Plotting data in Julia

Part three of this three-part series of Julia posts, in which I try to figure out how to draw some nice plots
Julia
Data Visualisation
Author
Published

March 3, 2024

And so we come to the third post in my extremely ill-considered foray into learning Julia. In the first part of the series I taught myself some of the foundations for writing Julia code, in the second part I discussed data wrangling in Julia, and so in the third and – dear god in heaven please – last of them, I’ll take a look at data visualisation using the Plots package, and using PalmerPenguins as my data set.

It will be brief this time, right? Right????

Cover of 'Sirius' by Olaf Stapledon

Sirius, by Olaf Stapledon. See, it’s a Penguin science fiction book so it keeps to the penguins theme of this post and the sci-fi theme of the series. I’m soooooo clever

Penguins data

It is hardly a deep insight to say this, but if you’re going to play around with data visualisation tools it does help somewhat to have some data that you can plot. In the last post I pretty much exhausted my ability to look at the Star Wars data set that comes bundled in with the dplyr R package, so I’m picked something different this time. For no particular reason I decided to go with the Palmer Penguins data set that also exists in R, and has a Julia package in PalmerPenguins. However, due to a painful little episode part way through writing all these posts I mistakenly decided that the PalmerPenguins package was causing me problems in the context of this quarto blog post (it wasn’t… the actual problem was that I had my Julia environment configured incorrectly), so instead I ended up writing a copy of the data to a CSV file and used that instead. Sigh.

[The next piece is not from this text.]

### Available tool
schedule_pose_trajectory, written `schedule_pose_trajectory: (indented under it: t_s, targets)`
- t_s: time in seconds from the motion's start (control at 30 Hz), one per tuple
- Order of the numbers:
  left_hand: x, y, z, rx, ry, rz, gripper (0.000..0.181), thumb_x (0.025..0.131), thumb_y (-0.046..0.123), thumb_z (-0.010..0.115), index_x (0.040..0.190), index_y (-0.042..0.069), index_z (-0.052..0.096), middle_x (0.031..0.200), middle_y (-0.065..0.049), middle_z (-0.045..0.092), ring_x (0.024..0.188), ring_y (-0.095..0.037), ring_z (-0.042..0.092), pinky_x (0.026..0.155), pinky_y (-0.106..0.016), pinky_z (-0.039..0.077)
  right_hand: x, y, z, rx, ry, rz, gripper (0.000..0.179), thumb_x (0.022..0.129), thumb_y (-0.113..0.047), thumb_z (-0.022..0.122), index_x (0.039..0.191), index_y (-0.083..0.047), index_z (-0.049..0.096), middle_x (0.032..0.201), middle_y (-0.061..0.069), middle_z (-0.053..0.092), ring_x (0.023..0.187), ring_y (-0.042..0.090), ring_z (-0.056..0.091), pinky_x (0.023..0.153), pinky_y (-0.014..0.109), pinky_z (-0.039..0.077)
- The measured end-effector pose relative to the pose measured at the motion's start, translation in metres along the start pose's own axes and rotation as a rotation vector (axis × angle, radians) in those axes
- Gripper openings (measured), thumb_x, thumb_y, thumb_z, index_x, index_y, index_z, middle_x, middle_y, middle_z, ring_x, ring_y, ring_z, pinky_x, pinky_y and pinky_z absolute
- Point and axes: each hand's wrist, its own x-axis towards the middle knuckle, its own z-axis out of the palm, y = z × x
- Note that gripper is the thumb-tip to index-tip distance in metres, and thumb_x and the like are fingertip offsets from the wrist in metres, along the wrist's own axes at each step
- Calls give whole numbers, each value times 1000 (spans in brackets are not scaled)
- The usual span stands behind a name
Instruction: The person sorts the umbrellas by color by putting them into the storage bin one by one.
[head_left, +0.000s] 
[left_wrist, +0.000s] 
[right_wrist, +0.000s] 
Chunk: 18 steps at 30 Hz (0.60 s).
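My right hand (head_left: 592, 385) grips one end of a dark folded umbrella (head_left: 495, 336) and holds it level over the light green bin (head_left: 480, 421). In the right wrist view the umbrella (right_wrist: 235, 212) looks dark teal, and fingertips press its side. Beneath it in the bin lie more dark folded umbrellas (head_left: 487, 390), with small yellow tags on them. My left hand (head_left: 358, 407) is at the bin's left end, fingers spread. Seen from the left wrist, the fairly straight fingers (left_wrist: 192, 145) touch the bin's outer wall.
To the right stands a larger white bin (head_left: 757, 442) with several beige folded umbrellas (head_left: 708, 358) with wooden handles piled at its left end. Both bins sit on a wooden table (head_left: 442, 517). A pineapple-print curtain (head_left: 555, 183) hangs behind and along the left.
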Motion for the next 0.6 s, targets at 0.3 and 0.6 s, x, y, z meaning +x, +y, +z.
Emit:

Okay, let’s start by loading the packages I’ll need for this post:

using CSV
using DataFrames
using Plots
using StatsPlots

Amazing. Thrilling. Et cetera. Now that we’re all overwhelmed by the feeling of rising anticipation, let’s load the data set from the CSV file:

penguins = DataFrame(CSV.File("penguins.csv"; missingstring = "NA")) 
344×8 DataFrame
319 rows omitted
Row species island bill_length_mm bill_depth_mm flipper_length_mm body_mass_g sex year
String15 String15 Float64? Float64? Int64? Int64? String7? Int64
1 Adelie Torgersen 39.1 18.7 181 3750 male 2007
2 Adelie Torgersen 39.5 17.4 186 3800 female 2007
3 Adelie Torgersen 40.3 18.0 195 3250 female 2007
4 Adelie Torgersen missing missing missing missing missing 2007
5 Adelie Torgersen 36.7 19.3 193 3450 female 2007
6 Adelie Torgersen 39.3 20.6 190 3650 male 2007
7 Adelie Torgersen 38.9 17.8 181 3625 female 2007
8 Adelie Torgersen 39.2 19.6 195 4675 male 2007
9 Adelie Torgersen 34.1 18.1 193 3475 missing 2007
10 Adelie Torgersen 42.0 20.2 190 4250 missing 2007
11 Adelie Torgersen 37.8 17.1 186 3300 missing 2007
12 Adelie Torgersen 37.8 17.3 180 3700 missing 2007
13 Adelie Torgersen 41.1 17.6 182 3200 female 2007
333 Chinstrap Dream 45.2 16.6 191 3250 female 2009
334 Chinstrap Dream 49.3 19.9 203 4050 male 2009
335 Chinstrap Dream 50.2 18.8 202 3800 male 2009
336 Chinstrap Dream 45.6 19.4 194 3525 female 2009
337 Chinstrap Dream 51.9 19.5 206 3950 male 2009
338 Chinstrap Dream 46.8 16.5 189 3650 female 2009
339 Chinstrap Dream 45.7 17.0 195 3650 female 2009
340 Chinstrap Dream 55.8 19.8 207 4000 male 2009
341 Chinstrap Dream 43.5 18.1 202 3400 female 2009
342 Chinstrap Dream 49.6 18.2 193 3775 male 2009
343 Chinstrap Dream 50.8 19.0 210 4100 male 2009
344 Chinstrap Dream 50.2 18.7 198 3775 female 2009

Indeed, that is a lot of penguins. Precisely what I was looking for. I have some data, now I can start drawing some plots.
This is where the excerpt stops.